* TASK GOAL *
Print the data that follows exactly as it stands, from its first line through the line containing "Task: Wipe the", and stop there.

· · · · · · ·

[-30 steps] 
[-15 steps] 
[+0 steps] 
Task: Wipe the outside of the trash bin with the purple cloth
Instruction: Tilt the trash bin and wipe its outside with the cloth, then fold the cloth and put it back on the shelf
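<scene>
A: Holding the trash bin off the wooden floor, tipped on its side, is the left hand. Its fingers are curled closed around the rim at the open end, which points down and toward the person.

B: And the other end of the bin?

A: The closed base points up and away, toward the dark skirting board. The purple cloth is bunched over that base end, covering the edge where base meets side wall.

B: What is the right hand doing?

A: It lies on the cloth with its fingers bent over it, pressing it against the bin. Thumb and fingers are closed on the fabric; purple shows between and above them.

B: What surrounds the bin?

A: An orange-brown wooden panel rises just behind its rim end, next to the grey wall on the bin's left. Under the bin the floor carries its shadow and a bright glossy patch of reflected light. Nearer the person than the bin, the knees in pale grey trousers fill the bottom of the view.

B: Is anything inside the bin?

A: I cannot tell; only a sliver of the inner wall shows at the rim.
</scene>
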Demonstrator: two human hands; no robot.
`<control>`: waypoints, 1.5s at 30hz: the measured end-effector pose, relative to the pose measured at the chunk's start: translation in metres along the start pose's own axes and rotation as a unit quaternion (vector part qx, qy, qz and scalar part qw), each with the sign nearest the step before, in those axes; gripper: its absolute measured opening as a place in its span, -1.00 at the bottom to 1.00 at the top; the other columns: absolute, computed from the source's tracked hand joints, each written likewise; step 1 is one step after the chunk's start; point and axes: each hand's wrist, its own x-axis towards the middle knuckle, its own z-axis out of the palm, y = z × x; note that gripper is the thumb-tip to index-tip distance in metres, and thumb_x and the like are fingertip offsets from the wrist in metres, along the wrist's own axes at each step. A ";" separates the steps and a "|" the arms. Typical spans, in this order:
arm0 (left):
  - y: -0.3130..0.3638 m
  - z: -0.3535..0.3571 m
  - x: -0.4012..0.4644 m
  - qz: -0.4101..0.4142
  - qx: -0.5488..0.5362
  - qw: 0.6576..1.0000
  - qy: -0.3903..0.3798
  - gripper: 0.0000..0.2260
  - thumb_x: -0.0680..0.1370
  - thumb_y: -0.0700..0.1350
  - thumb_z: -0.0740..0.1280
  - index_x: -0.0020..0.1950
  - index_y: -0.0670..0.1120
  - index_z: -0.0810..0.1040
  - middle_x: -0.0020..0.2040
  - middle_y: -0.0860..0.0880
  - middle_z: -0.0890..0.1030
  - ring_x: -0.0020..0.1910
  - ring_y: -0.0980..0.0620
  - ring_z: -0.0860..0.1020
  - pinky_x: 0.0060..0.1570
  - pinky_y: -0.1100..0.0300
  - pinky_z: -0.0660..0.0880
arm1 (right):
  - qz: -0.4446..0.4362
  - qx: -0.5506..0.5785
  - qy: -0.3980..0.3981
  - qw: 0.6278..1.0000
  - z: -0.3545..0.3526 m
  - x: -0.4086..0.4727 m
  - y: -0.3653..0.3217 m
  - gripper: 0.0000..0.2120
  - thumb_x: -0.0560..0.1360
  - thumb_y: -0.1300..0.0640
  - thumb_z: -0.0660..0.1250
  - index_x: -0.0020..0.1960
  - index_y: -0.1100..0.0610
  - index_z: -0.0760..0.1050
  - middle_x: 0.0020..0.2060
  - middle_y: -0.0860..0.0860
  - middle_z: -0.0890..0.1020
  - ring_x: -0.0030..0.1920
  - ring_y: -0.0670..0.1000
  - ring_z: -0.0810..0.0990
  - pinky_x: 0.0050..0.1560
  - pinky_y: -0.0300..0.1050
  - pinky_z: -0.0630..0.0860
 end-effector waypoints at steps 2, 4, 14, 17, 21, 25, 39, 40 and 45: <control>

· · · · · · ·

* RESULT OF THE TASK *
[-30 steps] 
[-15 steps] 
[+0 steps] 
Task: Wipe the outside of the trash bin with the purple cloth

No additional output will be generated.